**The problem**
Exclude the pictures, then copy all remaining records exactly.

Records contained in a dataset
◇ ◇ ◇ ◇

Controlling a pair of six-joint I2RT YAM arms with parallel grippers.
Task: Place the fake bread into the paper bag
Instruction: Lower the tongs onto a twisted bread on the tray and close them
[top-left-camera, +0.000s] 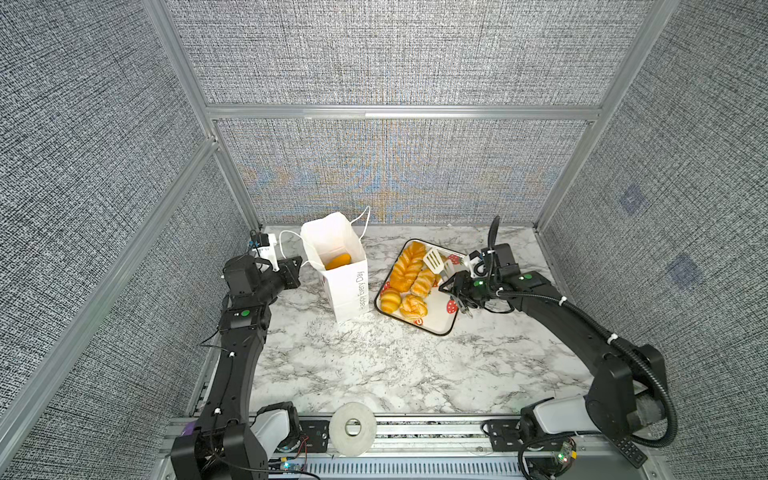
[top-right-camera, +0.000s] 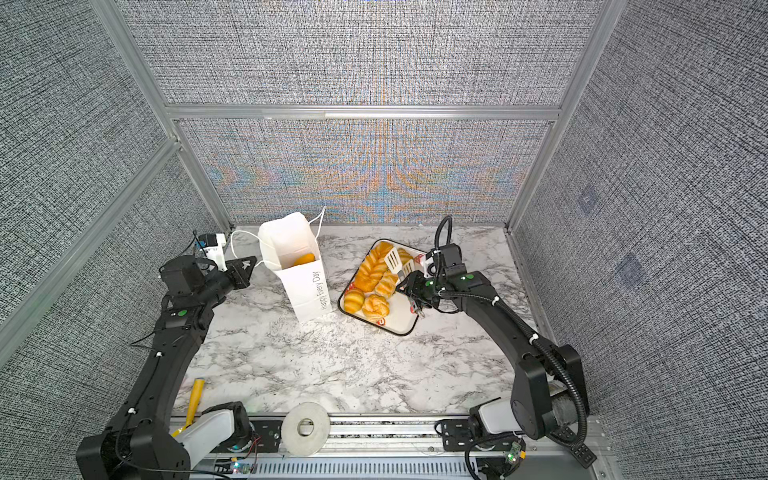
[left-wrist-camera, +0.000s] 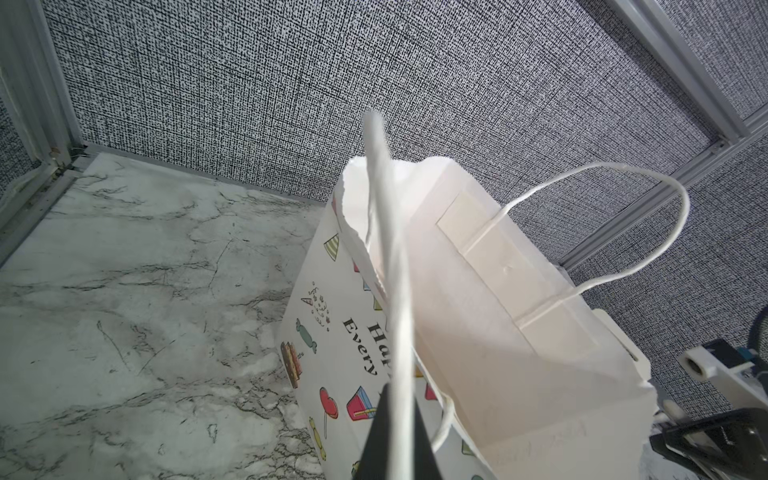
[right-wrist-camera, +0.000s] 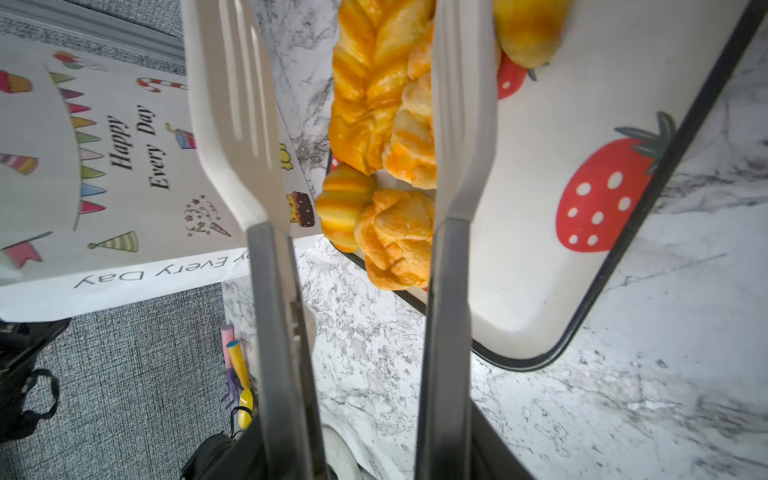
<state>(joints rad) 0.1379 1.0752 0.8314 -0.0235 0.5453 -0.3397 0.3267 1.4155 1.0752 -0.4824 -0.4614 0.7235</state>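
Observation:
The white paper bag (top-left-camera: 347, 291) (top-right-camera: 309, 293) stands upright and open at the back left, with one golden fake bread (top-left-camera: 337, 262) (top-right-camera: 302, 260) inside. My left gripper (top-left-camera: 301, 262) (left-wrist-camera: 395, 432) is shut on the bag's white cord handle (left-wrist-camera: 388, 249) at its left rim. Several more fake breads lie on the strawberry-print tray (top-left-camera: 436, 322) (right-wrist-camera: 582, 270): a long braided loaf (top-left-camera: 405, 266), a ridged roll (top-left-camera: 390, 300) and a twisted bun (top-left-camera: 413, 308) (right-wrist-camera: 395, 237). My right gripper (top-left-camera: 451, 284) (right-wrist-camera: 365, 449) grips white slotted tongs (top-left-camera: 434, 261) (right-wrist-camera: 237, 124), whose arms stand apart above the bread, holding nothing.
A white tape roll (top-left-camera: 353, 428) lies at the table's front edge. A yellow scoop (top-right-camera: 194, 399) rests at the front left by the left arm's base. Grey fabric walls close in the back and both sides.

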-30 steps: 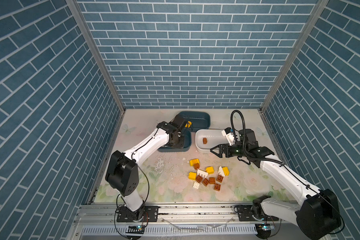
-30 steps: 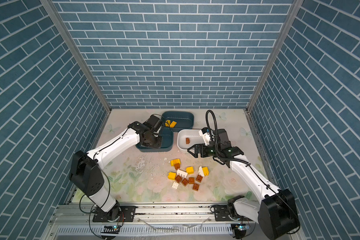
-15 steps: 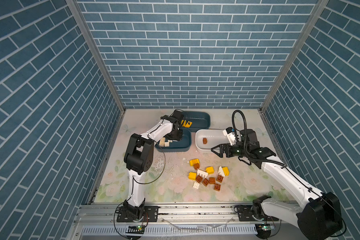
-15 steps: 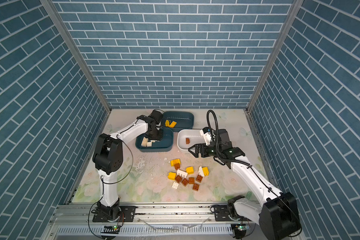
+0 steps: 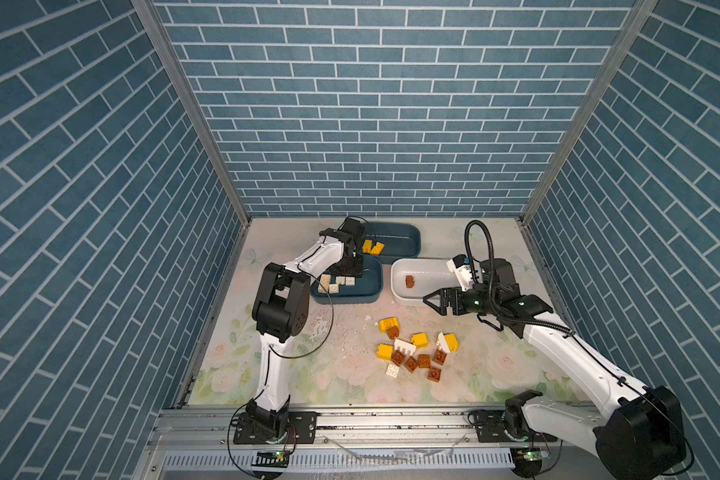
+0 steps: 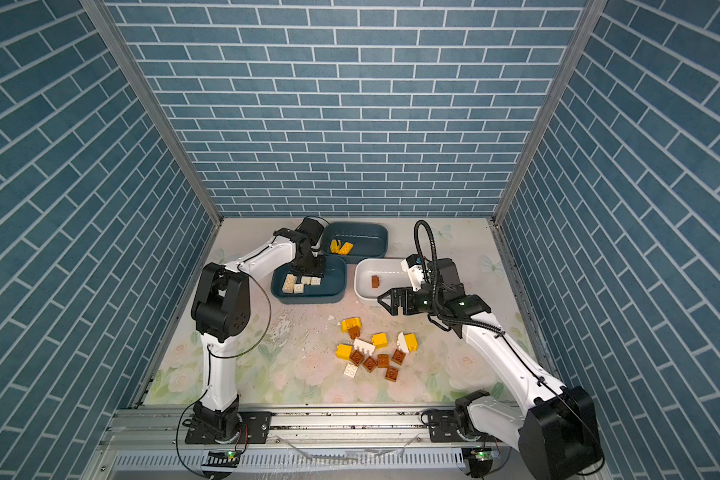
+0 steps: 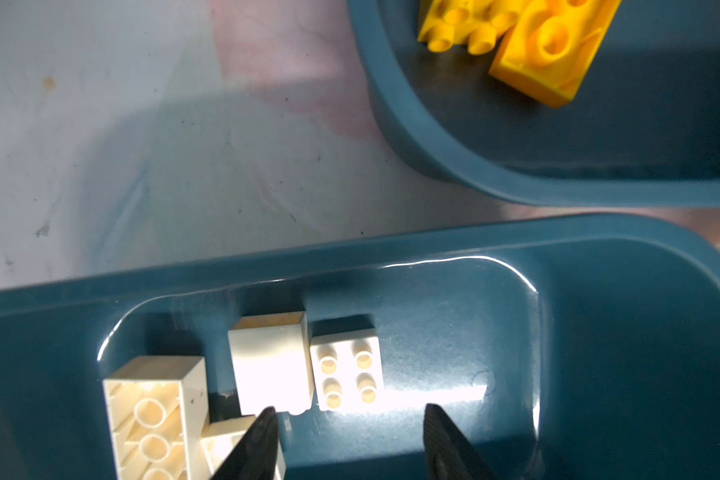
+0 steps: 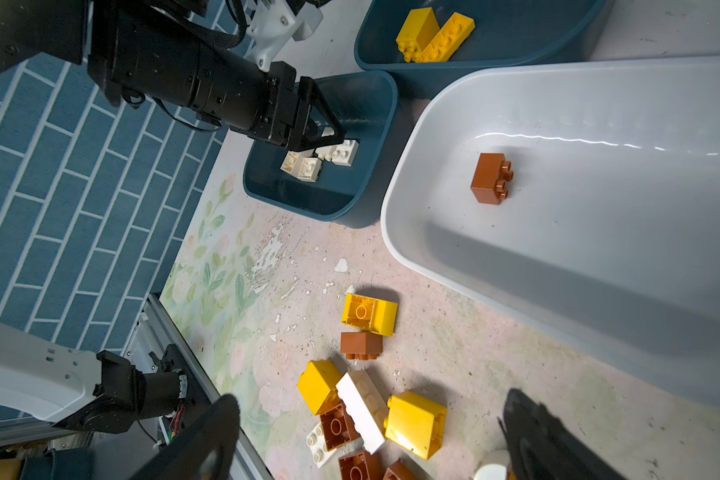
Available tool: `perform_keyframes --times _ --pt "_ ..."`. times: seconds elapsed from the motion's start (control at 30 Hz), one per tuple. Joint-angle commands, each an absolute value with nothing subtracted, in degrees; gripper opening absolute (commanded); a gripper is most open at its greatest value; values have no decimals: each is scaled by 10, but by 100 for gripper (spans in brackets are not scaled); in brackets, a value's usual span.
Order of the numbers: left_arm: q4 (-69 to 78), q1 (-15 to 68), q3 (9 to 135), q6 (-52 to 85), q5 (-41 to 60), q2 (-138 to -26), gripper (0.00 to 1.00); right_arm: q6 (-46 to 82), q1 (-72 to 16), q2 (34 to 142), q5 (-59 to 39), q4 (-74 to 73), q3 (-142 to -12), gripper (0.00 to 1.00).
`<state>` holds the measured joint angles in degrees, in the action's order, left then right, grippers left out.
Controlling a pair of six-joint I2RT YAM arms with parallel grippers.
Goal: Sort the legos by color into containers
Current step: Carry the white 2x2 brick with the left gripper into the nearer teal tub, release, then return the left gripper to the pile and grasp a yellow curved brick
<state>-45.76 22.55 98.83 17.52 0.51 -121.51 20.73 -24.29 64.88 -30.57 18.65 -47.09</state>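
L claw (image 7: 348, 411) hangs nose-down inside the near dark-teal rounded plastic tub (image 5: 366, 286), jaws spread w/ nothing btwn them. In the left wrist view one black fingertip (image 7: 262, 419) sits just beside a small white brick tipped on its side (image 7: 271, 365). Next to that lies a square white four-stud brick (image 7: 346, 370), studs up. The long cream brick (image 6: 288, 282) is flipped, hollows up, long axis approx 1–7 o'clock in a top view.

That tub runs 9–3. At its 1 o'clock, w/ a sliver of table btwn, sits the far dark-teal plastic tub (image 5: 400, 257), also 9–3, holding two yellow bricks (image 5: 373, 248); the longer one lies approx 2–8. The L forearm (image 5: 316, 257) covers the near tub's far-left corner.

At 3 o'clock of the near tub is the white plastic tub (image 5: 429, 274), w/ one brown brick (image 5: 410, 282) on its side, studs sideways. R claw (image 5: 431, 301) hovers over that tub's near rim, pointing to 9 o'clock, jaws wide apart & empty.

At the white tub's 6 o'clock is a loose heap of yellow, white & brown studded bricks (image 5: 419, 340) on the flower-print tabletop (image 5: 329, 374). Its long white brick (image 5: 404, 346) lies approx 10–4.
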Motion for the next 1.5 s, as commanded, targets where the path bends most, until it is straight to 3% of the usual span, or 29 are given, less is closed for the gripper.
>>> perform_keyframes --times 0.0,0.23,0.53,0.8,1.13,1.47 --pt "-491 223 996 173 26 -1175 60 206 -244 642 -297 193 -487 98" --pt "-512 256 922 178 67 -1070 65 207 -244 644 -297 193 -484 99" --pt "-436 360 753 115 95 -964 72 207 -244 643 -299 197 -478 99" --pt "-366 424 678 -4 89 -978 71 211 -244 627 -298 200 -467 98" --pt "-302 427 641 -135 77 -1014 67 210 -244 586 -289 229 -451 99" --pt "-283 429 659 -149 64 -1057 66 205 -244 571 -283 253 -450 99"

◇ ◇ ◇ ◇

**Response for this exercise**
Controlling a pair of six-joint I2RT YAM arms with parallel grippers.
Task: Place the fake bread into the paper bag
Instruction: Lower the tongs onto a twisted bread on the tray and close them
[top-left-camera, +0.000s] 
[top-right-camera, +0.000s] 
[left-wrist-camera, +0.000s] 
[right-wrist-camera, +0.000s] 
<state>(joints rad) 0.1379 1.0752 0.8314 -0.0235 0.5453 -0.3397 0.3267 1.4155 1.0752 -0.4824 -0.4614 0.7235</state>
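Observation:
The white paper bag (top-left-camera: 347, 291) (top-right-camera: 309, 293) stands upright and open at the back left, with one golden fake bread (top-left-camera: 337, 262) (top-right-camera: 302, 260) inside. My left gripper (top-left-camera: 301, 262) (left-wrist-camera: 395, 432) is shut on the bag's white cord handle (left-wrist-camera: 388, 249) at its left rim. Several more fake breads lie on the strawberry-print tray (top-left-camera: 436, 322) (right-wrist-camera: 582, 270): a long braided loaf (top-left-camera: 405, 266), a ridged roll (top-left-camera: 390, 300) and a twisted bun (top-left-camera: 413, 308) (right-wrist-camera: 395, 237). My right gripper (top-left-camera: 451, 284) (right-wrist-camera: 365, 449) grips white slotted tongs (top-left-camera: 434, 261) (right-wrist-camera: 237, 124), whose arms stand apart above the bread, holding nothing.
A white tape roll (top-left-camera: 353, 428) lies at the table's front edge. A yellow scoop (top-right-camera: 194, 399) rests at the front left by the left arm's base. Grey fabric walls close in the back and both sides.
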
-30 steps: 
-30 steps: 
-15 steps: 
-15 steps: 
+0 steps: 
+0 steps: 
+0 steps: 
+0 steps: 
Available tool: `perform_keyframes --times _ --pt "_ ..."`. times: seconds elapsed from the motion's start (control at 30 Hz), one per tuple. Joint-angle commands, each an absolute value with nothing subtracted, in degrees; gripper opening absolute (commanded); a gripper is most open at its greatest value; values have no decimals: each is scaled by 10, but by 100 for gripper (spans in brackets are not scaled); in brackets, a value's usual span.
Order of the numbers: left_arm: q4 (-69 to 78), q1 (-15 to 68), q3 (9 to 135), q6 (-52 to 85), q5 (-41 to 60), q2 (-138 to -26), gripper (0.00 to 1.00); right_arm: q6 (-46 to 82), q1 (-72 to 16), q2 (34 to 142), q5 (-59 to 39), q4 (-74 to 73), q3 (-142 to -12), gripper (0.00 to 1.00).
`<state>` holds the measured joint angles in degrees, in the action's order, left then right, grippers left out.
Controlling a pair of six-joint I2RT YAM arms with parallel grippers.
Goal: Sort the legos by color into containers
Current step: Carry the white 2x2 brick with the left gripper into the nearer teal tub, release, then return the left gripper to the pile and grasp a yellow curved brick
<state>-45.76 22.55 98.83 17.52 0.51 -121.51 20.73 -24.29 64.88 -30.57 18.65 -47.09</state>
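L claw (image 7: 348, 411) hangs nose-down inside the near dark-teal rounded plastic tub (image 5: 366, 286), jaws spread w/ nothing btwn them. In the left wrist view one black fingertip (image 7: 262, 419) sits just beside a small white brick tipped on its side (image 7: 271, 365). Next to that lies a square white four-stud brick (image 7: 346, 370), studs up. The long cream brick (image 6: 288, 282) is flipped, hollows up, long axis approx 1–7 o'clock in a top view.

That tub runs 9–3. At its 1 o'clock, w/ a sliver of table btwn, sits the far dark-teal plastic tub (image 5: 400, 257), also 9–3, holding two yellow bricks (image 5: 373, 248); the longer one lies approx 2–8. The L forearm (image 5: 316, 257) covers the near tub's far-left corner.

At 3 o'clock of the near tub is the white plastic tub (image 5: 429, 274), w/ one brown brick (image 5: 410, 282) on its side, studs sideways. R claw (image 5: 431, 301) hovers over that tub's near rim, pointing to 9 o'clock, jaws wide apart & empty.

At the white tub's 6 o'clock is a loose heap of yellow, white & brown studded bricks (image 5: 419, 340) on the flower-print tabletop (image 5: 329, 374). Its long white brick (image 5: 404, 346) lies approx 10–4.
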Motion for the next 1.5 s, as commanded, targets where the path bends most, until it is straight to 3% of the usual span, or 29 are given, less is closed for the gripper.
>>> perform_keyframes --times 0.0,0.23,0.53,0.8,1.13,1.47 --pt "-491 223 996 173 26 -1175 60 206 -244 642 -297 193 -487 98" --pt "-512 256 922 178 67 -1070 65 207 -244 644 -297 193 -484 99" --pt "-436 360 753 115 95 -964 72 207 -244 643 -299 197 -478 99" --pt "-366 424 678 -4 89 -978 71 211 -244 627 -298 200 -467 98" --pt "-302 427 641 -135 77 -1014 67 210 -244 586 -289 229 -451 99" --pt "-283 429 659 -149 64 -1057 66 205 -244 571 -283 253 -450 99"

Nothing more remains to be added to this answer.